Novità assoluta di quest’anno, fortemente voluta dalla Fifa, le 3 cerimonie di apertura: una per ogni paese ospitante la manifestazione. A quella di stasera in Messico, infatti, seguiranno quelle del 12 giugno in Canada, presso il BMO Field di Toronto, e negli Stati Uniti d’America al SoFi Stadium di Los Angeles.
Le nuove regole
Diverse le novità regolamentari introdotte dalla Fifa per questi Mondiali, a cominciare dal Var che sarà ancor più determinante o, se si vuole, invasivo con interventi anche nell’assegnazione dei calci d’angolo e nelle doppie ammonizioni con l’esibizione del secondo cartellino giallo.
Tema sostituzioni: in caso di avvicendamento chi sarà chiamato a lasciare il campo dovrà farlo entro e non oltre i 10”, altrimenti il calciatore che subentra dovrà attendere un minuto prima di entrare sul rettangolo di gioco.
Infine, falli laterali e rinvii da fondo campo dovranno battersi entro e non oltre i 5”: pena l’inversione o, addirittura, l’assegnazione di un calcio d’angolo alla squadra avversaria.

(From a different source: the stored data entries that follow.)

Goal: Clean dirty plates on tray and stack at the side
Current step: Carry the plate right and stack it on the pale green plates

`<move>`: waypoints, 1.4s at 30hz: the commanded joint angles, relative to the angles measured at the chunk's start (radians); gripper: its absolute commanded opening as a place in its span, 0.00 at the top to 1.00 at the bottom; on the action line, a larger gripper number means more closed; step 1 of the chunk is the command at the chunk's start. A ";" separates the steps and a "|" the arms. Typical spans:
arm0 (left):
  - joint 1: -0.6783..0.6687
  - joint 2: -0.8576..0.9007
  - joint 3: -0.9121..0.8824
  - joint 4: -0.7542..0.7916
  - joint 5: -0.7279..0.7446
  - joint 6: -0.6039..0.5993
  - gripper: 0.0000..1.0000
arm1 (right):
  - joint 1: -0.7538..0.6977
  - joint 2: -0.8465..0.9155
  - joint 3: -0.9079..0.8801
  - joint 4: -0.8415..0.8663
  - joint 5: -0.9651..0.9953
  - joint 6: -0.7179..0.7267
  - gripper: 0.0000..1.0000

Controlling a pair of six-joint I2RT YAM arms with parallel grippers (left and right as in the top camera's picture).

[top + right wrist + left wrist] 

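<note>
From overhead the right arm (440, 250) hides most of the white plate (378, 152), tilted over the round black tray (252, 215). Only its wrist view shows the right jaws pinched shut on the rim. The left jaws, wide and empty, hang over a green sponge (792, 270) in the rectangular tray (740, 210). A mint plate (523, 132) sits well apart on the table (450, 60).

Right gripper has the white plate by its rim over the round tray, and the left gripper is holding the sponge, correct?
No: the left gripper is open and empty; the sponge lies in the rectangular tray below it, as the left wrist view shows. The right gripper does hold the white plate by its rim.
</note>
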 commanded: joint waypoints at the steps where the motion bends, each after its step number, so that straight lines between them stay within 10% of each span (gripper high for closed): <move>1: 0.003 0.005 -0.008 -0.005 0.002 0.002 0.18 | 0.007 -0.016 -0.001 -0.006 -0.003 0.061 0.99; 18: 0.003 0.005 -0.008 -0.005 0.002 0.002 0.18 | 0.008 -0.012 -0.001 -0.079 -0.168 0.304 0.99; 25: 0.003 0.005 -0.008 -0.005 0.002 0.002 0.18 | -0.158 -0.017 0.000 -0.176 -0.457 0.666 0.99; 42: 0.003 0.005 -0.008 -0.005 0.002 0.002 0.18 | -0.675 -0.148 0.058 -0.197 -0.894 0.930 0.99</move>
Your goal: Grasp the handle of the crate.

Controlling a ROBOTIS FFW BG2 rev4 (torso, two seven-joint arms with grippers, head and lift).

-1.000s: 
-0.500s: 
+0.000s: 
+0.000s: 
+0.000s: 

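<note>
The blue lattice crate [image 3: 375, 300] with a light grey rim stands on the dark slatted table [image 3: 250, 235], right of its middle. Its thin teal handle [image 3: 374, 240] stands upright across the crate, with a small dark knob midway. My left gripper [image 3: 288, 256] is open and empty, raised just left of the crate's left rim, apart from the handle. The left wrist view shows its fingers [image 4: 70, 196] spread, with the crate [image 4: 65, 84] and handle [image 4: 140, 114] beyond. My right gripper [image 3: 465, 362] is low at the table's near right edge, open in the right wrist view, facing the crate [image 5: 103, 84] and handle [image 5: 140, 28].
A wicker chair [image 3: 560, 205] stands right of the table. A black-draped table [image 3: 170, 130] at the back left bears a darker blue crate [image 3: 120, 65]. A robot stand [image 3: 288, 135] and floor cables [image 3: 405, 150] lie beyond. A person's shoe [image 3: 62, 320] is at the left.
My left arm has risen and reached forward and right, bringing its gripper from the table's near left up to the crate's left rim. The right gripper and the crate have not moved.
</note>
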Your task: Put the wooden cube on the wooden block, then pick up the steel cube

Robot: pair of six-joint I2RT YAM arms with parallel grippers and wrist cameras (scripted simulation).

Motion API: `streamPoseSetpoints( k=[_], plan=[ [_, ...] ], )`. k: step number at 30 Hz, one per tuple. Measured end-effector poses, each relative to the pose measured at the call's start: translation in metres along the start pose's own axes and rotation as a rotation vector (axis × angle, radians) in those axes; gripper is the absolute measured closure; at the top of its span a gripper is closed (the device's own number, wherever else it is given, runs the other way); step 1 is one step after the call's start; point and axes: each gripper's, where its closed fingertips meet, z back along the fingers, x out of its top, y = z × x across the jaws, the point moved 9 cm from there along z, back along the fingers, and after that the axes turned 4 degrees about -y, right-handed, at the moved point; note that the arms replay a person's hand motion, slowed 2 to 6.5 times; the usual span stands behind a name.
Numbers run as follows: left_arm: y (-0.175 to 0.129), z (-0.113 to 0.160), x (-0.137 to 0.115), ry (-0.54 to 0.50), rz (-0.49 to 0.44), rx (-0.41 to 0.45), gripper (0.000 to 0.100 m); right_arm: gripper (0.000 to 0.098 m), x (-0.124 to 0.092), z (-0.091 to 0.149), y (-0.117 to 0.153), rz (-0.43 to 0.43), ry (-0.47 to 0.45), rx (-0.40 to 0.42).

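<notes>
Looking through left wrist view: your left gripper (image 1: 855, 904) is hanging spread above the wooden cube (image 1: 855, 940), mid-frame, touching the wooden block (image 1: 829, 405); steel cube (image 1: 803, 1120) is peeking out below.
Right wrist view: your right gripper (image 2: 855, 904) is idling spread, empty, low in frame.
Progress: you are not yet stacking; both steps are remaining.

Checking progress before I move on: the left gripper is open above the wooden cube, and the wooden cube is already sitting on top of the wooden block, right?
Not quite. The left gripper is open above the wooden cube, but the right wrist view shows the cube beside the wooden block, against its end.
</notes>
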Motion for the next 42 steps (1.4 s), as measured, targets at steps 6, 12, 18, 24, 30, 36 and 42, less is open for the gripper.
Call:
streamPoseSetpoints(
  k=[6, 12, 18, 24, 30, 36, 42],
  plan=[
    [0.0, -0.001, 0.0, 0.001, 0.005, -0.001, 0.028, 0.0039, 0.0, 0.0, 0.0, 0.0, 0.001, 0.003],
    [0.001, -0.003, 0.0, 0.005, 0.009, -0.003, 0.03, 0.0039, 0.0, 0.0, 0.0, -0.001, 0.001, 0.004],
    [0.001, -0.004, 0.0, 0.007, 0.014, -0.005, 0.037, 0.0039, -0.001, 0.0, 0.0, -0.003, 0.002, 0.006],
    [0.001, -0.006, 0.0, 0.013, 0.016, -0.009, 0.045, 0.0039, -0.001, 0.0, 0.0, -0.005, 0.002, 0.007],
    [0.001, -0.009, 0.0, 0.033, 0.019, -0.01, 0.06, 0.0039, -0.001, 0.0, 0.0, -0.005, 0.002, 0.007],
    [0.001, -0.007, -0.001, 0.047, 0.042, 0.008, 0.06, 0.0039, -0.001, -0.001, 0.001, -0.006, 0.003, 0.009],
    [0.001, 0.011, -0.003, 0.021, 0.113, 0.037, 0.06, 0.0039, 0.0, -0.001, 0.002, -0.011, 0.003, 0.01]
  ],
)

Il nuovo pallone Adidas Trionda
Protagonista di questa edizione itinerante ed extra-large dei Mondiali di calcio 2026 sarà anche il pallone ufficiale : l’Adidas Trionda. Trattasi del primo pallone da calcio nella storia che dovrà essere ricaricato prima di ogni partita perché, al centro della sua struttura, ospita la tecnologia Connected Ball della FIFA: un sensore sensibile e robusto al tempo stesso che registra dati su velocità di rotazione, traiettoria e spostamenti spaziali per 500 volte ogni singolo secondo. Informazioni che, una volta acquisite e registrate, vengono inviate in tempo reale direttamente alla sala VAR per favorire i direttori di gara nel prendere decisioni in caso di dubbi, per esempio, sul fuorigioco o i tocchi di mano. A far funzionare questo microchip elettronico una piccola batteria interna alla sfera che, appunto, proprio come un comune smartphone, necessita d’essere ricaricata prima del fischio d’inizio di ogni match.

Esteticamente, fin dal nome, richiama le tre onde di colore rosso-verde-blu che celebrano l’unione dei tre paesi ospitanti questa edizione della Coppa del Mondo con un rimando cromatico ai colori delle bandiere di Canada, Messico e Usa. Il disegno, invece, s’ispira alla celebre “ola” dei tifosi sugli spalti che nacque appunto negli stadi del continente americano.
Gli stadi
16 gli impianti sportivi che, dislocati tra Canada, Messico e Usa, ospiteranno le 104 gare di questa edizione storica del Mondiale di calcio. Tra essi, ovviamente, l’Azteca di Città del Messico che inaugurerà la Coppa del Mondo 2026 con la partita d’inizio tra i padroni di casa della nazionale messicana e il Sudafrica e il Met Life Stadium di New York che, il 19 luglio, ospiterà la finalissima per l’assegnazione del titolo di campione del mondo.

Favoriti per il titolo ed outsider
Premesso che dei tre paesi ospitanti nessuno di essi ha, sulla carta, la benché minima possibilità di arrivare in fondo e alzare al cielo la Coppa del Mondo 2026, registrata la terza, amara, non partecipazione dell’Italia non qualificatasi, i nomi favoriti per la vittoria finale sono, pressoché, sempre gli stessi: la Spagna che, stando alle quote dei principali bookmakers, è l’assoluta favorita; la Francia che ha, più o meno, le stesse chance di alzare la coppa; il Brasile di Carlo Ancelotti, l’Argentina di Leo Messi e il Portogallo di Cristiano Ronaldo che seguono immediatamente le prime due nazioni europee quotate per la vittoria e precedono l’immarcescibile Germania.

Volendo, invece, individuare l’outsider, la sorpresa, la cenerentola capace di far saltare il banco, si può scorrere l’elenco delle nazioni africane con un occhio di riguardo, soprattutto, per Marocco e Senegal; oppure tornare in Europa e virare con decisione sull’Olanda o su quella Norvegia che ha contribuito all’eliminazione della nazionale italiana.
Sarà quel che sarà. Ora mettetevi/mettiamoci comodi e, da qui al 19 luglio, non si prendano impegni che non siano godersi un’abbuffata di calcio internazionale come mai c’è stata prima.